Charlie Gerow has made his gubernatorial campaign about hope. To the veterans of political campaigns, that might sound naïve. To angry voters divided by culture wars and suspicion, that might sound foolish. To me, it hits the perfect note. Charlie is one of many in a crowded primary, and he isn’t at the head of a fractious pack. But perhaps that’s a good thing because it’s given him an opportunity to cross this beautiful commonwealth and not worry about endorsements, angering famous politicians, triggering media pushback, or pushing the wrong buttons of Pennsylvanians who are tired of the mess created by Tom Wolf and his coterie of incompetent Democrats.

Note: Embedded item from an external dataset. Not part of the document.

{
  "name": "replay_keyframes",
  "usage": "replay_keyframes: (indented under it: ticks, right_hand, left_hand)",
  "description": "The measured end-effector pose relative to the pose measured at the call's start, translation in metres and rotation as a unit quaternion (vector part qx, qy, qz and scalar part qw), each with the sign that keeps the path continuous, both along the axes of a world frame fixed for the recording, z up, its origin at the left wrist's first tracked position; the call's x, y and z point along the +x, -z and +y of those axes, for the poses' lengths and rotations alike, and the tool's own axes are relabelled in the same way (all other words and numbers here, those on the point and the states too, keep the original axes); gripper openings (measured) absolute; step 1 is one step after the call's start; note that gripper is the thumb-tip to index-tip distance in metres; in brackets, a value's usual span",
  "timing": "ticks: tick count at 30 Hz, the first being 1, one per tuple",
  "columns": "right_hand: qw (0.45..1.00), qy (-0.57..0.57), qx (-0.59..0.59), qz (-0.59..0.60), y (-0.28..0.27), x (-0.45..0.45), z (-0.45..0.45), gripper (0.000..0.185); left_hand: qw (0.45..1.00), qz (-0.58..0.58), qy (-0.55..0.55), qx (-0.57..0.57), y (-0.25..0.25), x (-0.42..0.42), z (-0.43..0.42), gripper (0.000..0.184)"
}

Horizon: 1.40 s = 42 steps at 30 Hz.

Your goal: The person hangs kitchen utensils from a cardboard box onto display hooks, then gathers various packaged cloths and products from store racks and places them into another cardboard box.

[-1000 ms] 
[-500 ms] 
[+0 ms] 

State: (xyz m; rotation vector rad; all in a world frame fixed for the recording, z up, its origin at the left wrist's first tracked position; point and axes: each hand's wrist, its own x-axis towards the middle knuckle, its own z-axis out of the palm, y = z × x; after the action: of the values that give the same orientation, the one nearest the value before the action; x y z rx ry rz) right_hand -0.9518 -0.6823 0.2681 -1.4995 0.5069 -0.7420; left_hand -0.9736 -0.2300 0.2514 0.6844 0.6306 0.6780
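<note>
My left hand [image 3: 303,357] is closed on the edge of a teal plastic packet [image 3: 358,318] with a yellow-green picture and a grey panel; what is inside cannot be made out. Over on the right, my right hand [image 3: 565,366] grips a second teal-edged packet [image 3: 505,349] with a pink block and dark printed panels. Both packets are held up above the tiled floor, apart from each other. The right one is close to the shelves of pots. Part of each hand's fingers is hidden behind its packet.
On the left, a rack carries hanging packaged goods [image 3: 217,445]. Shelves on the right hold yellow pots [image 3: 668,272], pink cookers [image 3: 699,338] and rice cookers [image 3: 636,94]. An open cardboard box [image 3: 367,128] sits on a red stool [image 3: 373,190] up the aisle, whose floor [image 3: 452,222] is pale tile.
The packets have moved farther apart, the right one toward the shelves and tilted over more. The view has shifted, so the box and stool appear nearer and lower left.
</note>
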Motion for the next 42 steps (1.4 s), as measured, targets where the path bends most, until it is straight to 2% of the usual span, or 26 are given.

I sat down with Charlie the other day to talk about everything from unborn babies to marijuana as we enter this last, frenetic phase of the primary. I’d been at his campaign launch last year, followed his progress through the primary and the debates, and wanted to see what kind of a mark this crazy political season had made on a man who-in my opinion-is the only GOP candidate who can pull together a coalition to beat Josh Shapiro. It was a candid conversation, as any chat between two lifetime Pennsylvanians would be.

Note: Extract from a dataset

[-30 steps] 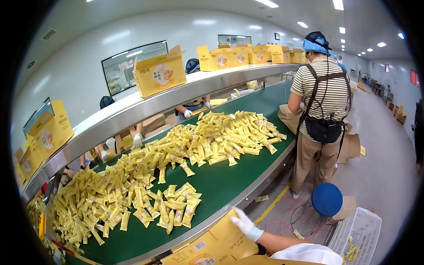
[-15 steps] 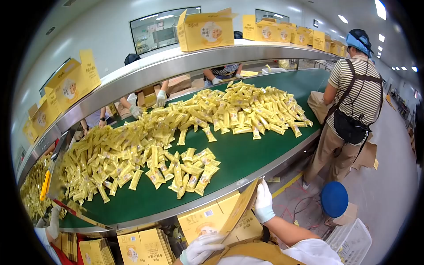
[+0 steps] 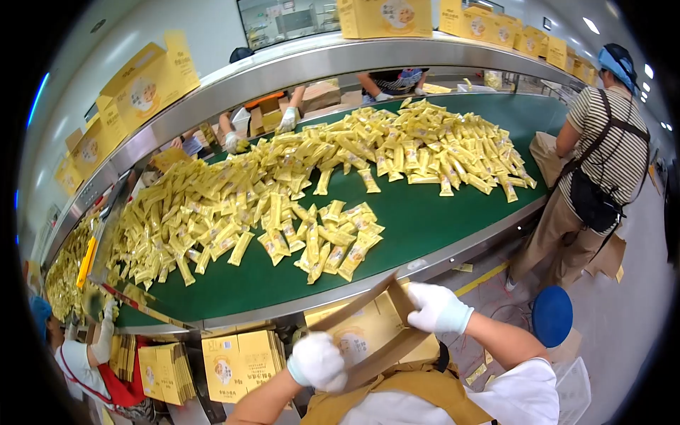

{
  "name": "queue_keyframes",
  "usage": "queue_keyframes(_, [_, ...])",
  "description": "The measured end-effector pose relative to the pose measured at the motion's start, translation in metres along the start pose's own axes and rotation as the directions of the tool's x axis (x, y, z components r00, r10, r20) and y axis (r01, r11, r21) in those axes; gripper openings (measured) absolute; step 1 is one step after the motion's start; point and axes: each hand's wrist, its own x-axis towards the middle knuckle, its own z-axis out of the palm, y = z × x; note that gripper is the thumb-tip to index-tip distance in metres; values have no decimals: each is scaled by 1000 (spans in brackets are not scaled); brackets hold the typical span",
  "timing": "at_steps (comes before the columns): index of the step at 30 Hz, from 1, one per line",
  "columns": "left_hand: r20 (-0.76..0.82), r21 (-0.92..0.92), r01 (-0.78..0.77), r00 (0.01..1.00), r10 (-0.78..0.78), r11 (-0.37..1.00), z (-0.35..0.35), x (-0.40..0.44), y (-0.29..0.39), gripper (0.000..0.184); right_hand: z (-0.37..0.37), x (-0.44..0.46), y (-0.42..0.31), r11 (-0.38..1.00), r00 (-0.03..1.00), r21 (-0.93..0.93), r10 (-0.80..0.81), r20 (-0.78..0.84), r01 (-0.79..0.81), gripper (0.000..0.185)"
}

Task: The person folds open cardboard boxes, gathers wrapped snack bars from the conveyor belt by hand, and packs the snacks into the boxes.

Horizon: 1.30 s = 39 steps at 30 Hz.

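A yellow cardboard carton [image 3: 386, 354] is spread into an open sleeve in front of my body, its brown inner side showing. My left hand [image 3: 319, 363], in a white glove, is closed on its left end. My right hand [image 3: 438, 309], also gloved, grips the right end near the upper corner. Beneath and behind it lies another yellow carton with a printed picture [image 3: 352, 341]. Just beyond, the green conveyor belt [image 3: 425, 234] carries a large heap of yellow wrapped snack packets [image 3: 262, 191].
Stacks of flat cartons [image 3: 237, 367] stand below the belt's metal edge. Erected cartons [image 3: 386, 18] line the shelf above. A person in a striped shirt [image 3: 609, 142] stands at right, by a blue stool [image 3: 552, 315]. Gloved co-workers' hands [image 3: 288, 120] reach in opposite; another person [image 3: 85, 368] is at lower left.
The carton has gone from folded flat to opened out between my hands. My view has shifted, so the belt and packets appear higher and further right.
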Motion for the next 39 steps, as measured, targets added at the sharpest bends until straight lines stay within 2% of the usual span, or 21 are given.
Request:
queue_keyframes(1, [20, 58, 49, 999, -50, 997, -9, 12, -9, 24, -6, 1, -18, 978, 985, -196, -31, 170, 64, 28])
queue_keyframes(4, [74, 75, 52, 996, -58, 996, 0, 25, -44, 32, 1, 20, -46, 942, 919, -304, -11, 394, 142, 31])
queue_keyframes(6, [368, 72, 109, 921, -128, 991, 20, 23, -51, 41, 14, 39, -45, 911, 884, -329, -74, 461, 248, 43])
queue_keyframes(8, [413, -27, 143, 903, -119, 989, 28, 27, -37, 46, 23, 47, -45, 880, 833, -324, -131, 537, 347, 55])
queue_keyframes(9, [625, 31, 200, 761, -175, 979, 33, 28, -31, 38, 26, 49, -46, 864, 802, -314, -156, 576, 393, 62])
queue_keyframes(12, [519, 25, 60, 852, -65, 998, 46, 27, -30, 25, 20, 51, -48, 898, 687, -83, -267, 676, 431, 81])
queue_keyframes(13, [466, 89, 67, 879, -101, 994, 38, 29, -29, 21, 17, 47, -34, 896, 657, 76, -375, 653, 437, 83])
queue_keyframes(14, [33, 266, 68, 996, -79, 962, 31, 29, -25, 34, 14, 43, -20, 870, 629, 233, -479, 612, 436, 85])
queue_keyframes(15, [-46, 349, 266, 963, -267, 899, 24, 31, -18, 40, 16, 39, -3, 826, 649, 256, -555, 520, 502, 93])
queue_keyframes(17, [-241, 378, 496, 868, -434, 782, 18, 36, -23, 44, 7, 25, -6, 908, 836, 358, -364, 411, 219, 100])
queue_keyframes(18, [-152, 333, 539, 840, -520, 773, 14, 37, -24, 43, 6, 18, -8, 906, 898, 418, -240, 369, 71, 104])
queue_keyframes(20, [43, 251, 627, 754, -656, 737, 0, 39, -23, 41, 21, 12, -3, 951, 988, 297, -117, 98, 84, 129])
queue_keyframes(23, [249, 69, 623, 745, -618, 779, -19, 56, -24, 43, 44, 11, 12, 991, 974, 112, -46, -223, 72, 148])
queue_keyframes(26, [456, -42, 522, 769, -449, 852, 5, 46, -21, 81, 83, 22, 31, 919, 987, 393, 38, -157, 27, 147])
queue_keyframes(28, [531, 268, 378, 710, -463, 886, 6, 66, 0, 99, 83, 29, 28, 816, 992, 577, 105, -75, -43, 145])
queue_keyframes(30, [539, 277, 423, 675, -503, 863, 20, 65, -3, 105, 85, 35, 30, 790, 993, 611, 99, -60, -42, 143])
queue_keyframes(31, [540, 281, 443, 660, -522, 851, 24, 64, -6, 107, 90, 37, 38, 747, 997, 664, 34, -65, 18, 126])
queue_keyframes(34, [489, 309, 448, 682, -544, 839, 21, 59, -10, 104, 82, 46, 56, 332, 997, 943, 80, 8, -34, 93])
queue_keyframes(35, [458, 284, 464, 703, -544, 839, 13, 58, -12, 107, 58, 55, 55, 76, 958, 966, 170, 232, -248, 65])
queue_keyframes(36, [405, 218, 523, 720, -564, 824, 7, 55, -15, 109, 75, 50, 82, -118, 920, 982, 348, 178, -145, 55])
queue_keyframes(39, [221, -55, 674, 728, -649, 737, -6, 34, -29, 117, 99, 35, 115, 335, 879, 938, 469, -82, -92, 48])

My first question was whether his months of campaigning had changed his mind about any issues that were central to his platform and policies, and he stated they hadn’t. It came with this caveat: “I haven’t changed any of my positions, but I’ve expanded some. For example, I’m developing a plan to put 1,000 more police officers on the streets of Philadelphia to protect people and public safety. I’ve also proposed that we require graduating high school students to pass a citizenship test, similar to the one that naturalized citizens take.”

Every Philadelphian reading this should support Charlie’s push for more police officers. The Democrats floated the ridiculous idea that we should defund the police, before realizing that was a dead-end message, and that not even their base could support this dereliction of duty and concern for the average, law-abiding citizen. As far as the citizenship test, that would go a long way to reminding American children that they are not racist, they are not sexist, they are not evil, and they belong to the greatest country on earth. Immigrants should not be the only ones obligated to fully understand the nature and grandeur of our history. As Charlie noted, “Teaching old-fashioned civics is a great way around the CRT and transgender sports nonsense our kids are being indoctrinated with.”

The first time I met Charlie was at a pro-life rally in Harrisburg. He spoke at the rally, and talked about his devotion to the pro-life movement. It’s personal for him, as he’s explained numerous times on the campaign trail. Charlie was born to a single mother in Brazil who couldn’t take care of him. She did the most honorable and painful thing a mother can do: Give her child up for adoption so that he could have a better life. As a result of that selfless generosity, he’s enjoyed a life that would have been unimaginable had he remained in the slums of Brazil.

When I asked him about the recently-leaked Dobbs decision, Charlie asked, “If we won’t fight to defend the most defenseless, our unborn children, for whom will we fight?” This candidate would provide a stark contrast to Democrat Shapiro who believes abortion should be legal up until the ninth month.

Almost as controversial as abortion is the issue of legalized marijuana. Pennsylvania has not gotten to the point where non-medicinal pot is legal in the commonwealth, but it appears there is some momentum for legalizing cannabis. I am strongly opposed to legalization, and asked Charlie why he mentioned at a recent debate that he’d sign a bill making it legal to smoke pot. He responded: “It was a debate, and I was given 30 seconds to answer. I’ve made it clear that I’m not pushing for decriminalization or legalization. The bill I referenced is being pushed by my state senator, a Republican with background in law enforcement. He sees it as both inevitable, and an issue of regulation and taxation.” An honest, pragmatic answer.

Of all the candidates out there on my side of the aisle, it’s clear that Charlie Gerow is the only one who can build a coalition of the willing, the unified, and the hopeful. Given his years of public service and dedication to the state, I hope he gets that opportunity.